- Born: January 1, 1970 (age 56) Malawi
- Education: PhD in Economics (University of Aberdeen); MSc in Economics and Econometrics (University of Nottingham); Bachelor of Social Science in Economics (University of Malawi);
- Occupations: Economist, Central Banker
- Years active: 1990s–present
- Known for: Governor of the Reserve Bank of Malawi
- Title: Governor of the Reserve Bank of Malawi

= MacDonald Mafuta Mwale =

Malawian economist and central banker

Macdonald Mafuta Mwale (born January 1, 1970) is a Malawian economist who served as the Governor of the Reserve Bank of Malawi between 2025 and 2026. He has held various positions in Malawi's financial sector, including serving as the Secretary to the Treasury and Deputy Governor of the Reserve Bank of Malawi.

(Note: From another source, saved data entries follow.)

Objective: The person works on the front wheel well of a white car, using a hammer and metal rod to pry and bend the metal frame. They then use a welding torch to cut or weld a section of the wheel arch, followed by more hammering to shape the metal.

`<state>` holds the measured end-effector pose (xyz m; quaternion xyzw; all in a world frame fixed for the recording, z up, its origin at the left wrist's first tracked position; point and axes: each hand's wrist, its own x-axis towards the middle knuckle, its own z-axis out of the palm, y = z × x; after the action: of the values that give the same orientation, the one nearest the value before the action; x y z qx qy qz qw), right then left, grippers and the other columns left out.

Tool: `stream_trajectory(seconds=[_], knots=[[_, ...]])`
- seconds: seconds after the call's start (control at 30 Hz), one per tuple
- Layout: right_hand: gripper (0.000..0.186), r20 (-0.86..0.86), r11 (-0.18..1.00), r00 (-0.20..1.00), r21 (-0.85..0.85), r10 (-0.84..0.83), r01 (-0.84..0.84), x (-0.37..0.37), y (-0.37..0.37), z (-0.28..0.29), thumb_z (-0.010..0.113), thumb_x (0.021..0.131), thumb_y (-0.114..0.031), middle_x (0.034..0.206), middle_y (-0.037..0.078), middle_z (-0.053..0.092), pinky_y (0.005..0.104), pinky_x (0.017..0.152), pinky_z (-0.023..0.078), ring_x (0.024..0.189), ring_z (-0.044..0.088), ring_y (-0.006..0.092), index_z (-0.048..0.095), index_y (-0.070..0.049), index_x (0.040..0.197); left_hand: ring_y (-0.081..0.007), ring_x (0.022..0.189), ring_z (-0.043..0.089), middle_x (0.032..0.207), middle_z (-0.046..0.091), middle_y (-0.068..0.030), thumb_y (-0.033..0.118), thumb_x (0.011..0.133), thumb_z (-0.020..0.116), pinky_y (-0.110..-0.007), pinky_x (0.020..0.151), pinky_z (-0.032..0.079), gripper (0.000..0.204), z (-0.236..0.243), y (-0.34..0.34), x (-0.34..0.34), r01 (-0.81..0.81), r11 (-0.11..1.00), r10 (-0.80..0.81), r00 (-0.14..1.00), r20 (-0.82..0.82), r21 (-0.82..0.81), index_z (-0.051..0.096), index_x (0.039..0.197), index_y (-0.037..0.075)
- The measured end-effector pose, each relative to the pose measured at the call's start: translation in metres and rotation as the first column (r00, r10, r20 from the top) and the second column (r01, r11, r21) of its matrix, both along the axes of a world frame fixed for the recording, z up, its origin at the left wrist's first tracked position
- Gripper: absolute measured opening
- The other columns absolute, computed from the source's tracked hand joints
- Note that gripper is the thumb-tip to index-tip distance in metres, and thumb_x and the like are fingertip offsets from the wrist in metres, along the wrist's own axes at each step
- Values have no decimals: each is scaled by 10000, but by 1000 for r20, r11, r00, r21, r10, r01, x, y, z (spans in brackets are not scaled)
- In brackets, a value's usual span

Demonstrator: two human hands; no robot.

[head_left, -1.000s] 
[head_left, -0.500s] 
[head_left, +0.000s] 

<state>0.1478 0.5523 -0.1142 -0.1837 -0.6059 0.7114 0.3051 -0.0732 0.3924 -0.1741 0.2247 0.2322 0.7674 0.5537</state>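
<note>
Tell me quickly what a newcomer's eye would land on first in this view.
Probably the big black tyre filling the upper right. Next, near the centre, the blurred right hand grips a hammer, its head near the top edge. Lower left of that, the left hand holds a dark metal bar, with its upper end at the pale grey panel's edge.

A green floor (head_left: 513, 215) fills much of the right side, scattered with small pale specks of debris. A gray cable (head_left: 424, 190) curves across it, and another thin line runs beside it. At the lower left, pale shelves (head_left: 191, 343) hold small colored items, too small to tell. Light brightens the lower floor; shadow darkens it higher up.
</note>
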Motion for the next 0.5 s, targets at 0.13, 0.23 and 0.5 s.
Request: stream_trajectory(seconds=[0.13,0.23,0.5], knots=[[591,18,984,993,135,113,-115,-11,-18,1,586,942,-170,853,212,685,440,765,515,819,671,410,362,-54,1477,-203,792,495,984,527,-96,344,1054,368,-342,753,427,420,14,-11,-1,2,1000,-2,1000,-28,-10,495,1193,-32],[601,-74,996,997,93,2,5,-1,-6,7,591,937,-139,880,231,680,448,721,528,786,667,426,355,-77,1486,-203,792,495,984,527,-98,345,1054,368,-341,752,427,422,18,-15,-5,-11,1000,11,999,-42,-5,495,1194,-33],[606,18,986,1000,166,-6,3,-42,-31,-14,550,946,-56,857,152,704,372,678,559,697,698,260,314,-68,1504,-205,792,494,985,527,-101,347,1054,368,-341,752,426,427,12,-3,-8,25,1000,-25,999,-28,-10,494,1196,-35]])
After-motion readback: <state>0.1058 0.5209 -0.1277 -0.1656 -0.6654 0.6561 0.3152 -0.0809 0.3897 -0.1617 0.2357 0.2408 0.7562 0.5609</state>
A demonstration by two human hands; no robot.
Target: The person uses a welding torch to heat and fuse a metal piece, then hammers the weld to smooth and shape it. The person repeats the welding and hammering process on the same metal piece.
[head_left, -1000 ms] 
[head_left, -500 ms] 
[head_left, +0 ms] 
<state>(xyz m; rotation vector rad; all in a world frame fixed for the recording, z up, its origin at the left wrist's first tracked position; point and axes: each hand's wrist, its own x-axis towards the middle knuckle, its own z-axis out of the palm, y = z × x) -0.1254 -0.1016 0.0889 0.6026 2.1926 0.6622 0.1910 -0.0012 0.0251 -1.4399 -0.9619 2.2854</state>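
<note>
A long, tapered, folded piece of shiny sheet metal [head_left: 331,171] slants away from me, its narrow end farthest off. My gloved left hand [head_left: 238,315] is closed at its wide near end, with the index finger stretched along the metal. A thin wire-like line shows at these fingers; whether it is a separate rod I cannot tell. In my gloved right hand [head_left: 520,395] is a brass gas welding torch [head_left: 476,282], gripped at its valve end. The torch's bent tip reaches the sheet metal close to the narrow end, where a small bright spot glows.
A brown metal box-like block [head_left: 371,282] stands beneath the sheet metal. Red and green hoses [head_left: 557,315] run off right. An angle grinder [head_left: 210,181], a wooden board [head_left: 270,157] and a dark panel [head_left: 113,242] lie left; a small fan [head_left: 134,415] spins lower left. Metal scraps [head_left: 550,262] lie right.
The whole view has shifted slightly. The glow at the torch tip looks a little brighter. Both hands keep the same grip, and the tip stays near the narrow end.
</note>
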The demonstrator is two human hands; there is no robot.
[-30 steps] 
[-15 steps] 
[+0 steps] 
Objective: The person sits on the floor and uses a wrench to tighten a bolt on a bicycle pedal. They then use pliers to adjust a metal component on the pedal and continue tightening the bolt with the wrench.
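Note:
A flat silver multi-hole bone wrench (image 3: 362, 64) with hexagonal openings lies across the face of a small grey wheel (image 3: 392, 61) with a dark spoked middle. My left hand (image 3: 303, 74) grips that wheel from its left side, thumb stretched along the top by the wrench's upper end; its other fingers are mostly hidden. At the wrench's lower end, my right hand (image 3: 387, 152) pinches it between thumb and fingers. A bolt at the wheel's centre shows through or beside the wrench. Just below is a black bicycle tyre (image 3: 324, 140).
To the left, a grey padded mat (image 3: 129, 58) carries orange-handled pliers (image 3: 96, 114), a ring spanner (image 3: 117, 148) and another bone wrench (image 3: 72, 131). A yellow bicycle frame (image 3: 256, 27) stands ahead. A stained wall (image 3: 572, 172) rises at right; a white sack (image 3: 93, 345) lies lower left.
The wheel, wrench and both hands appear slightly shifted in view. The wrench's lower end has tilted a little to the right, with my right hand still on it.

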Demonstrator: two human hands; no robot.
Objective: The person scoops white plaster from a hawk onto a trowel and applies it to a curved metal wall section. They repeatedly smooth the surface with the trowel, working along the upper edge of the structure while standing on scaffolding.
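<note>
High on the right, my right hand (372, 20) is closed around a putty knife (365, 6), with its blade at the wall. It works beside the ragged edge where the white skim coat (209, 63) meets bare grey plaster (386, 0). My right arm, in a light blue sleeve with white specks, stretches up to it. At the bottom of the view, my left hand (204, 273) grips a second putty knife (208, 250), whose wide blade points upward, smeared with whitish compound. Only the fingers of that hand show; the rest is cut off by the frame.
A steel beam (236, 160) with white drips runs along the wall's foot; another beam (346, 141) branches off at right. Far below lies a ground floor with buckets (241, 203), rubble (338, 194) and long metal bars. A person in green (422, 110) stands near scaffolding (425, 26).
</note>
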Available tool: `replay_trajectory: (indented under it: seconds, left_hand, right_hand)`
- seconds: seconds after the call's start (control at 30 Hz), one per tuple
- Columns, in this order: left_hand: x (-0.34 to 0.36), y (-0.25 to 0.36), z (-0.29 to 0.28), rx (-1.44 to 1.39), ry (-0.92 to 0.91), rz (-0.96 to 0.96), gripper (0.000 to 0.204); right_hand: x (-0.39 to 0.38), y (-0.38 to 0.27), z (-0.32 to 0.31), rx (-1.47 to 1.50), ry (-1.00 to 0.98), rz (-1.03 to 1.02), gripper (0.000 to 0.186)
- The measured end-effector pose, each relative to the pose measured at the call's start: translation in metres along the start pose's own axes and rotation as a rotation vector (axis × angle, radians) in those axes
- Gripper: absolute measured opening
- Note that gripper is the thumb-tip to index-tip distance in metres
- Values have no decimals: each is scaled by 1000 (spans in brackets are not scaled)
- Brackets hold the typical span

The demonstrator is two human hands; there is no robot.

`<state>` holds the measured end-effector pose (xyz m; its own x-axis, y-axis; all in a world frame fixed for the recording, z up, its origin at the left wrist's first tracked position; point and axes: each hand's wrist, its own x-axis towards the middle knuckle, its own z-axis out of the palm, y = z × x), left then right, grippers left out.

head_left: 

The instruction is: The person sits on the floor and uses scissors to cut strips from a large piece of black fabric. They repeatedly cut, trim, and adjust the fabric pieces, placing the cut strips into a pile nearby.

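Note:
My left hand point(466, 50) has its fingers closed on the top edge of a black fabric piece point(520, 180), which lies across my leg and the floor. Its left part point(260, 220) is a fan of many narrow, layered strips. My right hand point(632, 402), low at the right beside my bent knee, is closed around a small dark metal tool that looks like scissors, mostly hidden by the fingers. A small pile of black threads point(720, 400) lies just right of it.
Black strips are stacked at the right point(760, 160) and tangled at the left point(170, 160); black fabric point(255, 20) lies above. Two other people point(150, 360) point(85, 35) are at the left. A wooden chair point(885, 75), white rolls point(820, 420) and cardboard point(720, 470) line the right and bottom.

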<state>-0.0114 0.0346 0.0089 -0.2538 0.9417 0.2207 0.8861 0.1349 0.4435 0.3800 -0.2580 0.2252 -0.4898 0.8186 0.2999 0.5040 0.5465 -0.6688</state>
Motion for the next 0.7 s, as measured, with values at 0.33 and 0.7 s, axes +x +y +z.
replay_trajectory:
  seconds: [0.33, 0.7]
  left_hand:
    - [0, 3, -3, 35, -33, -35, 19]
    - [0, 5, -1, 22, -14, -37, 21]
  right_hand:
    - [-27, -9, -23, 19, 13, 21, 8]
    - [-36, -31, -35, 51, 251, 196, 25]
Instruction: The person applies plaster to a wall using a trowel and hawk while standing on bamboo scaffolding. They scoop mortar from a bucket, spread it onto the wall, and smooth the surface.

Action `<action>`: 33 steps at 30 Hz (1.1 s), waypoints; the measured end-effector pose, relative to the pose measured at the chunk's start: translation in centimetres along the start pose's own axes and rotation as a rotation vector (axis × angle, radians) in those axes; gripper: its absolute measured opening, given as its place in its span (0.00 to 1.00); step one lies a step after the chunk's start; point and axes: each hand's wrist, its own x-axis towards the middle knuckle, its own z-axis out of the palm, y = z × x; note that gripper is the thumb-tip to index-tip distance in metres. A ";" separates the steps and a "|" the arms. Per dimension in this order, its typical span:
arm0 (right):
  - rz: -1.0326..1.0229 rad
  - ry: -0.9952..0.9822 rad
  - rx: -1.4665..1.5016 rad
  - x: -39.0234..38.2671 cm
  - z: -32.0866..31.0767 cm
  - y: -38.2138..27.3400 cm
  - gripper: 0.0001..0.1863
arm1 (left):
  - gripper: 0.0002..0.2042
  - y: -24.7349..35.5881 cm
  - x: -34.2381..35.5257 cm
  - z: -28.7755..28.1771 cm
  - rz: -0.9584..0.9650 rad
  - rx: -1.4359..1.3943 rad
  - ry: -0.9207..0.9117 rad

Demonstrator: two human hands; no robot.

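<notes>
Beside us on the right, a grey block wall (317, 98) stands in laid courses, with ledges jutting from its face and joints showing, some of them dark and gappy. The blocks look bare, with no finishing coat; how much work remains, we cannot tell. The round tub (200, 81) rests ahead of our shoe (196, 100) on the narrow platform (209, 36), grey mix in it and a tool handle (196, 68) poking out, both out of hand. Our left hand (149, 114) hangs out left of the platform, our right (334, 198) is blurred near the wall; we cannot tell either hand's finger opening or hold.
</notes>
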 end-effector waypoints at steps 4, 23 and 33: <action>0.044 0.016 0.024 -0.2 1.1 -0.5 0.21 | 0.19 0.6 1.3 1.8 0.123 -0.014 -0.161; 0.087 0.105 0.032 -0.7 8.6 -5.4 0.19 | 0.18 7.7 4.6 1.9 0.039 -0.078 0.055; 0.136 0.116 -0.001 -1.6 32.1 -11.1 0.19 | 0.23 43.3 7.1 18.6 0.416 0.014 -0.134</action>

== Early life and education ==

Mwale was born in Malawi and pursued his higher education abroad. He holds a PhD in Economics from the University of Aberdeen, a Master of Science degree in Economics and Econometrics from the University of Nottingham, and a Bachelor of Social Science degree in Economics from the University of Malawi.

== Career ==

Mwale began his professional career in the 1990s and has since held several key roles in Malawi's financial institutions. He served as the Director of Research and Statistics at the Reserve Bank of Malawi and later as the Secretary to the Treasury. In December 2024, he returned to the Reserve Bank of Malawi as Deputy Governor, and in January 2025, he was appointed Governor, succeeding Wilson Banda.